Os estados do Rio Grande do Sul e de Santa Catarina, declarados áreas livres da febre aftosa pela Organização Internacional de Epizootias (OIE), poderão voltar a exportar carne suína ‘‘in natura’’ para a Argentina, após uma proibição de cinco anos. Segundo informou ontem o Ministério da Agricultura, a liberação é resultado de negociações entre a Secretaria de Defesa Agropecuária (SDA) e o governo argentino.
O diretor do Departamento de Inspeção de Produtos de Origem Animal (Dipoa), Luiz Carlos de Oliveira, que integrou a missão brasileira que participou das negociações com os representantes do governo argentino, em Buenos Aires, relatou que os técnicos brasileiros aproveitaram a viagem para conhecer o Plano de Controle de Resíduos e Higiene de Alimentos - Plano Creha - da Argentina.
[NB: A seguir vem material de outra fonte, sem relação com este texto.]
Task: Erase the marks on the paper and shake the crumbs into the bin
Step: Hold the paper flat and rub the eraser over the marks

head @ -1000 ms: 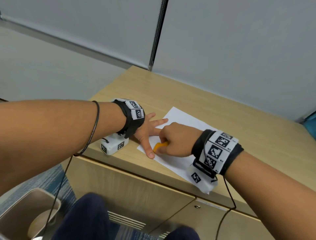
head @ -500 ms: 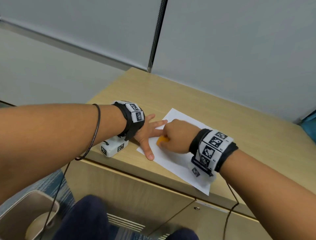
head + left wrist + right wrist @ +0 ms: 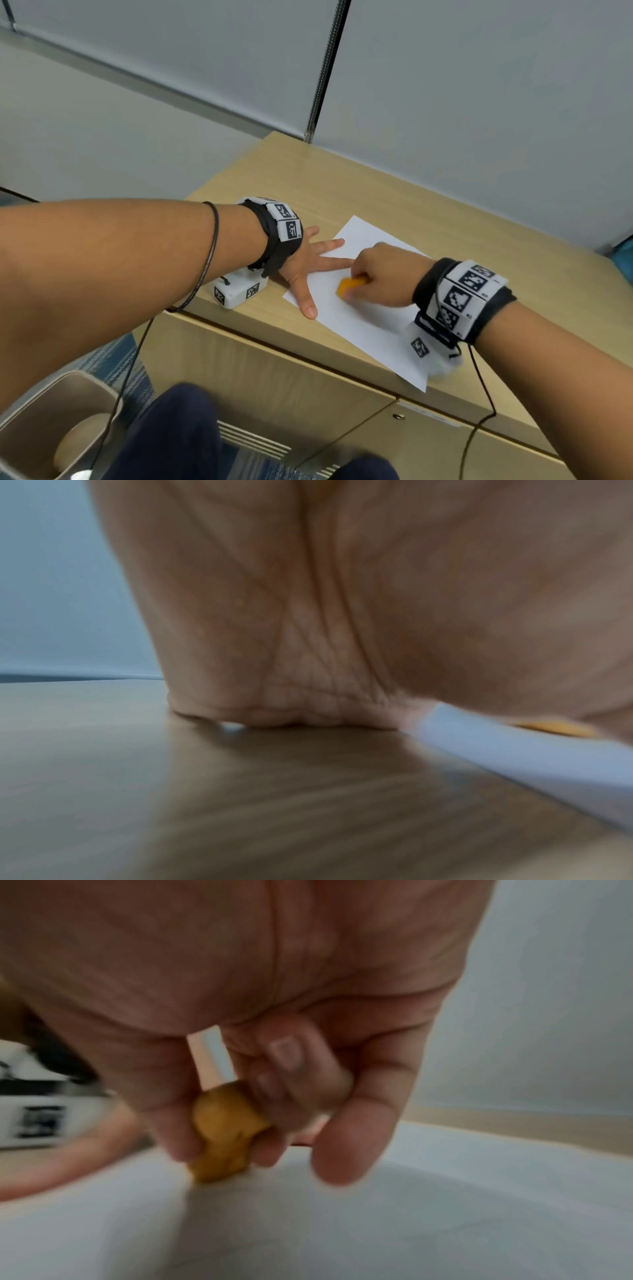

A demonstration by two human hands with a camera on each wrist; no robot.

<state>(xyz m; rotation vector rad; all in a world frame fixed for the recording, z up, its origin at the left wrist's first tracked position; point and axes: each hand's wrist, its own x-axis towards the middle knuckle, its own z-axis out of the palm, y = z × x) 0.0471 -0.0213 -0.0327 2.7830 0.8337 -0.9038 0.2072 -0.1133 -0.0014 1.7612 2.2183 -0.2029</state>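
While my left hand [image 3: 301, 263] lies spread flat to pin the paper [image 3: 363, 318] on the tabletop [image 3: 479, 219], my right hand [image 3: 383, 274] pinches the orange eraser [image 3: 349, 286] against the sheet to rub marks, with the bin [image 3: 51, 418] waiting on the floor below left.

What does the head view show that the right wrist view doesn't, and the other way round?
Only the head view shows the bin on the floor, the whole paper and the left hand flat on its near corner. Only the right wrist view shows the fingertips pinching the orange eraser against the sheet. Both show the right hand gripping the eraser on the paper.
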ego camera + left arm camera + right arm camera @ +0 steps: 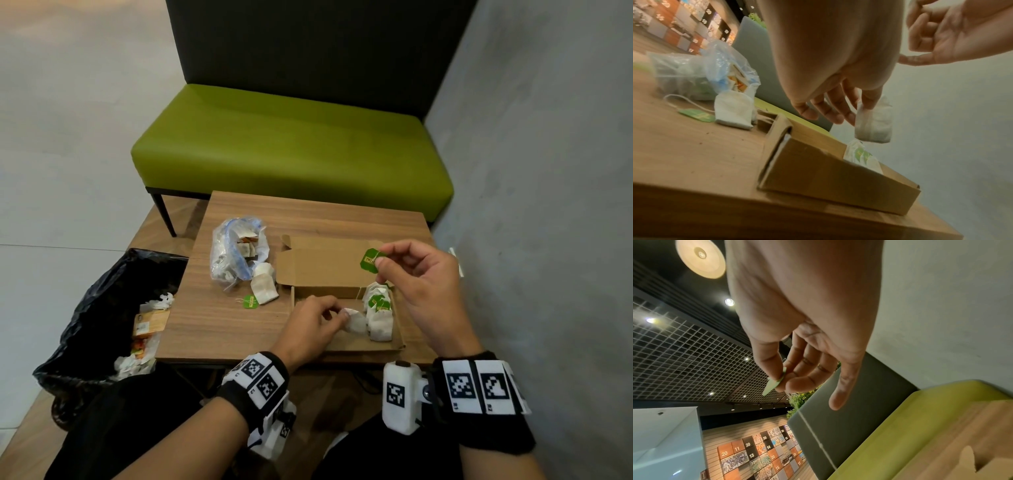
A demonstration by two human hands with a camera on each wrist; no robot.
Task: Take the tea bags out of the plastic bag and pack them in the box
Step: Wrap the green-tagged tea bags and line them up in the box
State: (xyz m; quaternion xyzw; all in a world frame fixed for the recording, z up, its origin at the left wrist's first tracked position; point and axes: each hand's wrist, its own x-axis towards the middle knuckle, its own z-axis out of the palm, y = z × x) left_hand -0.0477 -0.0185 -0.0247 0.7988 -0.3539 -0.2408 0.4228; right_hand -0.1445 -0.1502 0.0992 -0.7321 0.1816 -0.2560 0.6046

Com a implantação desse sistema, a Argentina passou a monitorar, por amostragem, os produtos de origem animal, por meio de análises de resíduos e microbiológicas. O plano permite ao país vizinho suspender a importação de carnes brasileiras. Só que, segundo os técnicos do Ministério da Agricultura, o governo argentino não notificou previamente nem o Brasil e nem a Organização Mundial de Comércio (OMC) sobre a adoção da medida.
Oliveira classificou a decisão argentina de ‘‘unilateral’’ e disse que o ministério quer que os argentinos comprovem estar submetendo suas próprias carnes ao Creha. Desde já, porém, antecipou que ‘‘o Brasil também vai intensificar o controle de todos os produtos que vem importando’’.